Share, Share - I once recommended a book called something like "Healing Family 
Shame" (I can't even remember it was so long ago) to someone who asked the same 
questions you do below and they said..."you are shaming me."  Isn't that funny? 
 Did I hit a nerve?  You are the one that said on this forum, if I recollect 
correctly, that you had issues with food - addiction to the health food and 
wellness industry often covers for more serious ailments of the personality, 
etc.  Anyhow, I'm not diagnosing you - that's your job.  



________________________________
 From: Share Long <sharelon...@yahoo.com>
To: "FairfieldLife@yahoogroups.com" <FairfieldLife@yahoogroups.com> 
Sent: Friday, July 26, 2013 12:00 PM
Subject: Re: [FairfieldLife] Re: Jr. High "Mean Girl" cliques, and why guys 
join them
 


  
Emily, once again it seems you haven't read my post. My first ques: how do we 
help ourselves and others grow without shaming. And I disagree: I think we can 
help others even before we ourselves are completely healed. I also disagree 
with you when you say that I haven't shown a difference in behavior. I think I 
have done just that with several here on FFL. 


I've never had bulimia or anorexia so don't think of myself as having had an 
eating disorder. Finally, I'm sure that most of us have some lack of self love.

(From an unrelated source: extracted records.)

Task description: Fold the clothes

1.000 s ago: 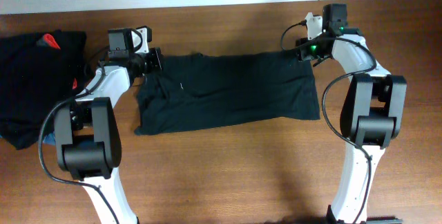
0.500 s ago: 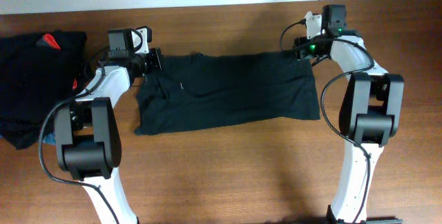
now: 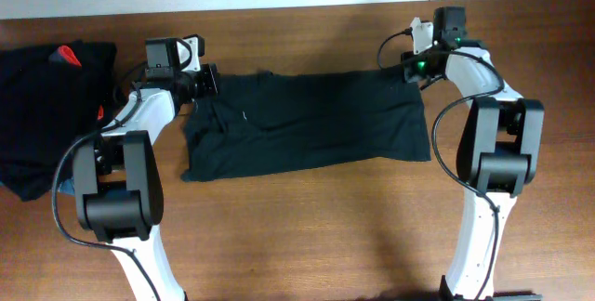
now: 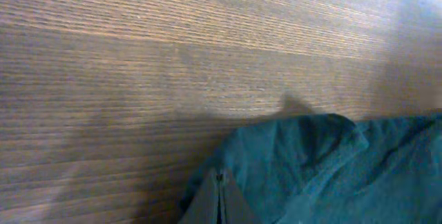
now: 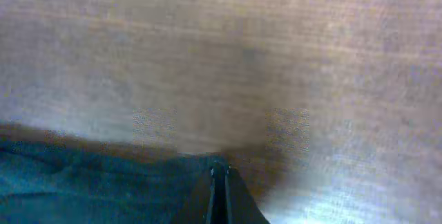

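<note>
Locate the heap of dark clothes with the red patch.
Overhead view: the heap lies at the table's far left, outside the left arm, apart from the spread black garment.

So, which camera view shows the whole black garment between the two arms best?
The overhead view: the garment lies spread out, every edge visible, with its small white mark. The left wrist view shows only one rumpled corner; the right wrist view shows only a blurred strip of its edge.
</note>
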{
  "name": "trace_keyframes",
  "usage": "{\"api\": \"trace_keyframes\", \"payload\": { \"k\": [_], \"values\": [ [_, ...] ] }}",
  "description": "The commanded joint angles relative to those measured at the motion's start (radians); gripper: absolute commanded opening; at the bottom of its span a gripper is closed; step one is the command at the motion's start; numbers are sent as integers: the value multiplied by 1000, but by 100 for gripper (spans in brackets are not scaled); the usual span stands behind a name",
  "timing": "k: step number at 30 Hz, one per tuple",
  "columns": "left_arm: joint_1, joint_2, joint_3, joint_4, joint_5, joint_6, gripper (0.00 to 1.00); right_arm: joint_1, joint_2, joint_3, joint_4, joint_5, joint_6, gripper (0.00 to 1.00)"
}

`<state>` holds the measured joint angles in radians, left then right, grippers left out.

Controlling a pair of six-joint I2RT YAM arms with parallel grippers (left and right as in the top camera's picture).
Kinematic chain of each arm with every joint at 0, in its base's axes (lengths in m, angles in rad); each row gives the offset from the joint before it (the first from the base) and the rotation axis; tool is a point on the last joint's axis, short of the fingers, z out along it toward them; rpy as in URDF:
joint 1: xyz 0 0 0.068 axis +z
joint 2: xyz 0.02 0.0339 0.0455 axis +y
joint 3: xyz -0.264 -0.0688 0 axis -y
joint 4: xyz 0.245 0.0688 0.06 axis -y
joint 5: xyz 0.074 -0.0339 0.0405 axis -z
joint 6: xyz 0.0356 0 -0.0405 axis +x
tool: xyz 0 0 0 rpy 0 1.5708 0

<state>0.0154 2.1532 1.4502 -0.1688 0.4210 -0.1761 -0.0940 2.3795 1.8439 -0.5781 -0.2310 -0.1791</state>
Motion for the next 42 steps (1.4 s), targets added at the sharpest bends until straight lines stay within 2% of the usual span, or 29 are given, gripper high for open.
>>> {"api": "trace_keyframes", "payload": {
  "k": [1,9,14,20,24,35,42],
  "values": [
    [1,-39,2,-26,73,15,0,-5,-81,1,-49,-5,3,4],
    [20,-99,2,-160,74,16,0,-5,-169,1,-150,-5,4,4],
    [37,-153,2,-230,150,16,0,-5,-192,2,-208,-5,4,4],
    [45,-185,2,-328,166,17,0,-5,-214,2,-350,-6,4,4],
    [45,-185,2,-410,159,82,0,-5,-216,2,-430,-6,4,4],
    [47,-185,2,-594,-126,129,0,-22,-216,1,-562,-1,4,4],
    [47,-185,2,-603,-130,129,0,-67,-215,1,-620,41,38,4]
  ]
}}
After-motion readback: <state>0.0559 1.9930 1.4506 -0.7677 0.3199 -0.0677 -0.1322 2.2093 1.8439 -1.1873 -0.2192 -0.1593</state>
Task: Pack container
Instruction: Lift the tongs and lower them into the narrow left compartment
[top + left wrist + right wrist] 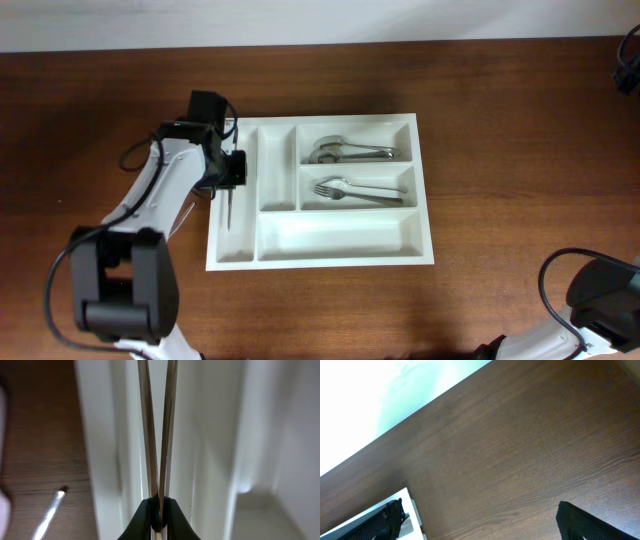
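Note:
A white divided tray [420,190] lies mid-table. Its upper right compartment holds spoons [350,152]. The one below holds forks [355,188]. My left gripper [229,175] is shut on a metal knife [230,212], which points toward the table's front over the tray's narrow left compartment. In the left wrist view the jaws [159,510] clamp two thin metal edges [157,435] side by side above that compartment [210,435]. My right gripper [477,520] is open and empty over bare wood. In the overhead view only its arm [600,300] shows, at the bottom right.
Another metal utensil [50,512] lies on the wood just left of the tray wall [100,460]. The tray's middle vertical and long front compartments [340,235] are bare. A black object [628,60] sits at the far right edge. A white tray corner [412,510] shows beside my right gripper's left finger.

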`<state>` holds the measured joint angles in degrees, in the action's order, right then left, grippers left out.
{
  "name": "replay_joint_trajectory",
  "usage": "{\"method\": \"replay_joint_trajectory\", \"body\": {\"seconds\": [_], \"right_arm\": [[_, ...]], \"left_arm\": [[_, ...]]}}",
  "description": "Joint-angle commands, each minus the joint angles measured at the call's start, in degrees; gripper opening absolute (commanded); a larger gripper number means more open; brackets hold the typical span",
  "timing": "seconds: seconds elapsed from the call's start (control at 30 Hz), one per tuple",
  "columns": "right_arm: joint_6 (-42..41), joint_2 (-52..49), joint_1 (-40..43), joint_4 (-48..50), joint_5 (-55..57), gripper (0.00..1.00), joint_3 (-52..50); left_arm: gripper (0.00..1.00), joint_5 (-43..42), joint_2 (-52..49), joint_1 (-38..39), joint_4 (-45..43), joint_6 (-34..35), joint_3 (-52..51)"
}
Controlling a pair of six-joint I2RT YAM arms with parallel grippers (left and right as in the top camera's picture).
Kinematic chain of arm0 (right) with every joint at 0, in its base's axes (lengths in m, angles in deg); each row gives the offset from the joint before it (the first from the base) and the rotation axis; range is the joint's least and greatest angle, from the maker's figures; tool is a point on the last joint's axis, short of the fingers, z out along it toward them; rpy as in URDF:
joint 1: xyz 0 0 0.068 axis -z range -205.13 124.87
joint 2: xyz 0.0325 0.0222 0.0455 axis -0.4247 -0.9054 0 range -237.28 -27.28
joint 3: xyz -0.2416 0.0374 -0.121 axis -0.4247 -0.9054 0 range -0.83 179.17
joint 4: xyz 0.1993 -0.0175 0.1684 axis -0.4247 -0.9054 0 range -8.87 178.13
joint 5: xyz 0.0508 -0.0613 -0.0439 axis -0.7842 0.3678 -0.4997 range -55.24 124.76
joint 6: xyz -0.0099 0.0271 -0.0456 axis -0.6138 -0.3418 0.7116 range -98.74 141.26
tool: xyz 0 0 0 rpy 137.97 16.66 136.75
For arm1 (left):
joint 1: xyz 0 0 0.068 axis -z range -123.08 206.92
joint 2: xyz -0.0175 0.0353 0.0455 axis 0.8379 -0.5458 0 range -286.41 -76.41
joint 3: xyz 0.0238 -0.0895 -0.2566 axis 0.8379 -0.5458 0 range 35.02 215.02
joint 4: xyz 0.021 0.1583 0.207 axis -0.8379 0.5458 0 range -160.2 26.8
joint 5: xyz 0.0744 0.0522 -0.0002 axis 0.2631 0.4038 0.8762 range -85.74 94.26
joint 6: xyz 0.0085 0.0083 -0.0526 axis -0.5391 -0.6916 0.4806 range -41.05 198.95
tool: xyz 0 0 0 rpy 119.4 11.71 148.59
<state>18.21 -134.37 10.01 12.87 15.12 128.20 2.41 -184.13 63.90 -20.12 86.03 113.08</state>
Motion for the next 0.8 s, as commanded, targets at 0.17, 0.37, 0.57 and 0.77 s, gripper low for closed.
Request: {"method": "replay_joint_trajectory", "body": {"seconds": [0.17,0.37,0.57,0.77], "right_arm": [[-0.4,-0.1,0.1,0.0,-0.7,0.99,-0.2],[-0.4,-0.1,0.1,0.0,-0.7,0.99,-0.2],[-0.4,-0.1,0.1,0.0,-0.7,0.99,-0.2],[-0.4,-0.1,0.1,0.0,-0.7,0.99,-0.2]], "left_arm": [[0.31,-1.8,-1.4,0.0,1.1,-1.6,-0.5],[0.32,0.0,-0.7,-1.4,7.8,-4.2,5.6],[0.59,0.0,1.2,-4.0,15.0,-5.0,16.5],[0.53,-3.9,1.0,-1.8,12.3,-4.9,15.8]]}}
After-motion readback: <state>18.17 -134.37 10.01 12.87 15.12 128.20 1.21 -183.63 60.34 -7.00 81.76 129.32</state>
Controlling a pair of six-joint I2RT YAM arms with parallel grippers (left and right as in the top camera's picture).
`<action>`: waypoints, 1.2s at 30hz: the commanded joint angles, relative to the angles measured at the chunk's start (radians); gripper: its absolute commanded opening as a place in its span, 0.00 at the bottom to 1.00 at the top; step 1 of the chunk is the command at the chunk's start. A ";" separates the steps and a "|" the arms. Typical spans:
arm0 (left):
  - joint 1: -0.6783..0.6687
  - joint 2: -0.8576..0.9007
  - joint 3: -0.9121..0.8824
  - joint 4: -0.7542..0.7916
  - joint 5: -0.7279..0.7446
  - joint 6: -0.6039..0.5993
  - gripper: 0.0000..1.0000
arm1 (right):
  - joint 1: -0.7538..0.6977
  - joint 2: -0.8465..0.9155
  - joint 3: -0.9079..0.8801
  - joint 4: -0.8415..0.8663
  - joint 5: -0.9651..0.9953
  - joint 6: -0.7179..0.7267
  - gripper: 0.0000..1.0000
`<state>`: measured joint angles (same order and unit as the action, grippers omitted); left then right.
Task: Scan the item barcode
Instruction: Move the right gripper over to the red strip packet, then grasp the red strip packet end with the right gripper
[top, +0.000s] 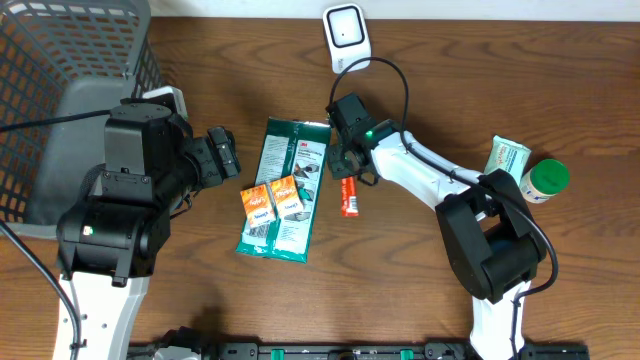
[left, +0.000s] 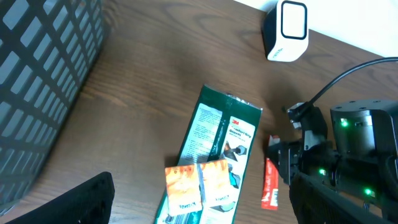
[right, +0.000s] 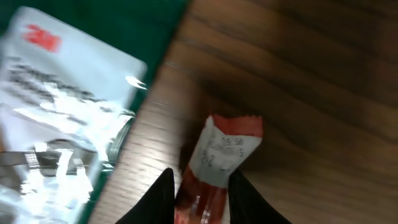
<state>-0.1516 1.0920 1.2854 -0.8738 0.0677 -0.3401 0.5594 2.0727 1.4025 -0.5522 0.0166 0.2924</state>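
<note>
Flanking the light, slippery red packet (right: 224, 149) across its narrow width, the right tool (right: 200, 180) is sitting half-closed; I cannot tell whether it is gripping.

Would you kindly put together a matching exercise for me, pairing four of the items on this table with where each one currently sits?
Things:
1. barcode scanner
2. red sachet
3. orange packets
4. green-capped bottle

Places:
A. lying on the green 3M pack
B. beside the pale green box
C. between the fingers of the right claw
D. near the far edge of the table

Pairs: 1-D, 2-C, 3-A, 4-B.
</note>
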 joint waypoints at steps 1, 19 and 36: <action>0.003 -0.002 0.013 0.000 -0.016 0.002 0.90 | -0.007 0.013 -0.005 -0.031 0.110 0.090 0.25; 0.003 -0.002 0.013 0.000 -0.016 0.002 0.90 | -0.176 0.012 -0.005 -0.284 0.084 0.550 0.34; 0.003 -0.002 0.013 0.000 -0.016 0.002 0.90 | -0.265 -0.065 -0.004 -0.351 -0.126 0.476 0.97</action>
<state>-0.1516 1.0920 1.2854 -0.8738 0.0673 -0.3401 0.3046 2.0583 1.4105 -0.8825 -0.0731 0.7856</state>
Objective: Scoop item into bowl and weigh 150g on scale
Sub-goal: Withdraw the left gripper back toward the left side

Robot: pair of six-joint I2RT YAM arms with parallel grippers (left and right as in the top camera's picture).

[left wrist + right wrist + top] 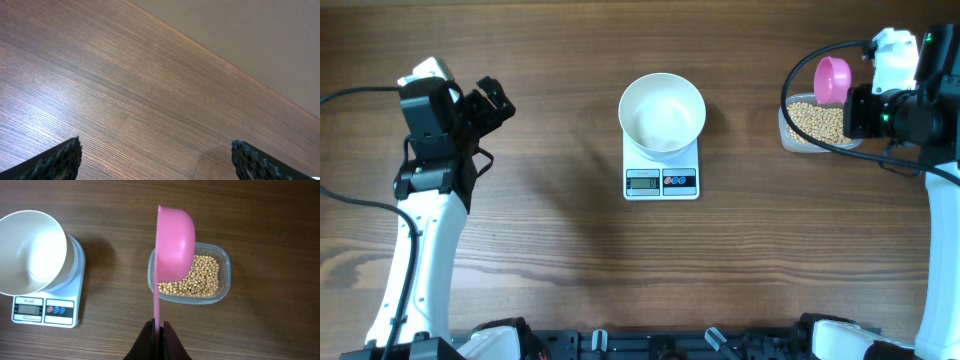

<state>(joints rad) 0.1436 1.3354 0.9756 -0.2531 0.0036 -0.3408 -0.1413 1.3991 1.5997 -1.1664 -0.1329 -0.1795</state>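
Jaws on the left arm (428,150) stand wide apart over bare table (150,90), empty. Centre, the white bowl (662,112) sits empty on the scale (661,182). Right arm (905,115) jaws clamp the pink scoop (175,235) by its handle above soybeans (200,277) in a clear tub (226,270). The beans look light, hard and likely to roll, so they are best lifted by scoop, kept level. Only the right wrist view shows that pinch; overhead hides it.

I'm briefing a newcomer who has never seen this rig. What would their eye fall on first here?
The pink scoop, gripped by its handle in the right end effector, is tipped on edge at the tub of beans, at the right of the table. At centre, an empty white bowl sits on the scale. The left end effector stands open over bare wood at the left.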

________________________________
 From: emilymae.reyn <emilymae.r...@yahoo.com>
To: FairfieldLife@yahoogroups.com 
Sent: Friday, July 26, 2013 1:52 PM
Subject: [FairfieldLife] Re: Jr. High "Mean Girl" cliques, and why guys join 
them
 


  
Share, from the Huffington Post.  You may like this - remember that eating 
disorders are inherently about self-hate, so if you ever had one and didn't 
deal with it, it and all the attendant emotions are there with you also, 
buried.  As always, check yourself and your own behavior and clean up your side 
of the street - it's unlikely you are qualified or capable of "helping" others 
- that term means nothing - particularly in that you have zero credibility with 
those that know  you haven't cleaned up your side of the street or haven't 
shown a difference in behavior.  (and don't assume I'm talking about your 
behavior here with me - I'm not that invested in it, I assure you).  Talk is 
cheap.  

http://www.huffingtonpost.com/walter-e-jacobson-md/selfloathing-love-forgiveness_b_887515.html
   

--- In FairfieldLife@yahoogroups.com, Share Long  wrote:
>
> turq and FFL parents, teachers, elders: how do we help ourselves and others 
> grow without shaming? How do we help ourselves and others drop harmful 
> behavior while nurturing healthy self esteem?How do we tell ourselves and 
> others that a behavior is unacceptable but the person is accepted?
> 
> It's difficult because we've all been shamed and thus we've all become 
> shamers.
> 
> 
> FFL parents, but also others, I would really like to know how you have dealt 
> with this dilemma.
> 
> IMLE (in my limited experience) shaming gives rise to counter shaming and 
> worse: more harmful behavior. 
> 
> 
> And I'm not saying that we should treat child molesters, serial killers, etc. 
> only by building their self esteem! Obviously such people need to be 
> quarantined until they are healthy. I don't know all the answers for dealing 
> with such extreme cases, but I'm pretty sure that no destructive or harmful 
> behavior is going to stop if the person is continually subjected to shaming.
> 
> 
> Whether it be the obvious shaming of moralistic approaches or the less 
> obvious but more insidious, IMHO, shaming that ridicules a person for their 
> enjoyments, enthusiasms and sexuality, shaming is an attempt to control and 
> or harm someone's life force and spiritual energy.
> 
> 
>   
> 
> 
> 
> ________________________________
>  From: turquoiseb no_re...@yahoogroups.com
> To: FairfieldLife@yahoogroups.com 
> Sent: Friday, July 26, 2013 4:22 AM
> Subject: [FairfieldLife] Jr.
 High "Mean Girl" cliques, and why guys join them
> 
> 
> if a few of these...could grow the fuck up, and start acting more like adults.